In the listing below, locate the line containing "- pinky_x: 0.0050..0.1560" and the line containing "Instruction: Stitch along". Output both of them and every line between, exactly as written, and nothing more.

# DATA SEGMENT
_ _ _ _ _ _ _

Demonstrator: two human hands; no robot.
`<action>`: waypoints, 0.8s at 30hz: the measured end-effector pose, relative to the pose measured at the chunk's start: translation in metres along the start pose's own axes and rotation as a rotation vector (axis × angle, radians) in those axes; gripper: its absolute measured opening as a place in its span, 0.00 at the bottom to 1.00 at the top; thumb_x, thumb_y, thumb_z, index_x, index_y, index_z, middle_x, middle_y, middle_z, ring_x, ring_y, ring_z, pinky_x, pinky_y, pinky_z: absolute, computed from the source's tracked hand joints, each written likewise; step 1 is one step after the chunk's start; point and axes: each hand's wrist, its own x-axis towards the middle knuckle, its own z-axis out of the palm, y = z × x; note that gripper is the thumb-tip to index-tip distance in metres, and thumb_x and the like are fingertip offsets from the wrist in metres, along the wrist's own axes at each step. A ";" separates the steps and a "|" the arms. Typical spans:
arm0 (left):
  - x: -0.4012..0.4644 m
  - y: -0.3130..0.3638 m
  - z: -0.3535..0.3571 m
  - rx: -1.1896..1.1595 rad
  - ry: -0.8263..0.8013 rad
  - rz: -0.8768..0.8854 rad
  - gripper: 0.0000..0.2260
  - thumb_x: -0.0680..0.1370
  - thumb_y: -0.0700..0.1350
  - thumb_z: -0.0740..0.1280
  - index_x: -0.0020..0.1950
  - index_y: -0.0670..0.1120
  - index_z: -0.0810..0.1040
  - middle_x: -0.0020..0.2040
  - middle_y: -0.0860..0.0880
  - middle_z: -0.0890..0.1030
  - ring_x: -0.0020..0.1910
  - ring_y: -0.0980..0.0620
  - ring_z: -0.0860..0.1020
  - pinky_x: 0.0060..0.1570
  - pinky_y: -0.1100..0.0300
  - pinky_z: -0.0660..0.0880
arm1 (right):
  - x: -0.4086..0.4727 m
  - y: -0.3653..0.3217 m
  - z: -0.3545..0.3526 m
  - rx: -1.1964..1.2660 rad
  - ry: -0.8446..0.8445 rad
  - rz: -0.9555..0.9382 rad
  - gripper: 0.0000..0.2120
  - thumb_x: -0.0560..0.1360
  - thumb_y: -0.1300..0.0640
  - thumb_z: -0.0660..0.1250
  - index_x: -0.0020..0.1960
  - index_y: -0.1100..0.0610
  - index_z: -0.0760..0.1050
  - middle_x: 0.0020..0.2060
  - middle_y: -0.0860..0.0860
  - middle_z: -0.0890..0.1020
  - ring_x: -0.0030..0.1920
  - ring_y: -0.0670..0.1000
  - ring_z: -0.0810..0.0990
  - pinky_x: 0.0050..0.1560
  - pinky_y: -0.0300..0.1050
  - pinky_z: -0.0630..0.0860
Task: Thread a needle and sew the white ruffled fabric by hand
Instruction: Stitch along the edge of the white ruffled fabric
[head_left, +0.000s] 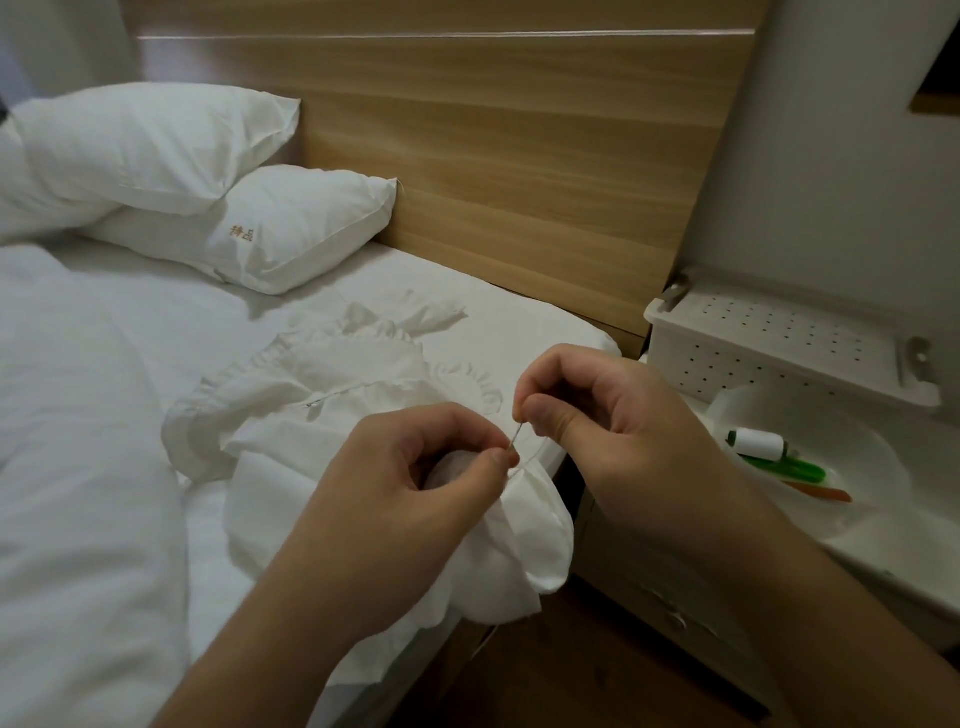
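My left hand (415, 467) and right hand (597, 415) both pinch one needle (516, 435) between curled fingertips, just above the white ruffled fabric (332, 395) bunched at the bed (156, 322) edge. I count two pillows (249, 218) and one thread spool (758, 443) in a bowl (852, 447).

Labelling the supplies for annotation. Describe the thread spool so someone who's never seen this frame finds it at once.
Start at the wooden headboard and go right, past the edge of the bed, to the white bedside stand. On it, in front of a white perforated box, sits a round white bowl. The thread spool lies at its left side: a small white cylinder, unlike the flat green tool and orange tool beside it.
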 end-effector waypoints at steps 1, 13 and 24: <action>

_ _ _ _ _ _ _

# RESULT
  - pinky_x: 0.0050..0.1560
  - pinky_y: -0.0300..0.1050
  - pinky_z: -0.0630..0.0860
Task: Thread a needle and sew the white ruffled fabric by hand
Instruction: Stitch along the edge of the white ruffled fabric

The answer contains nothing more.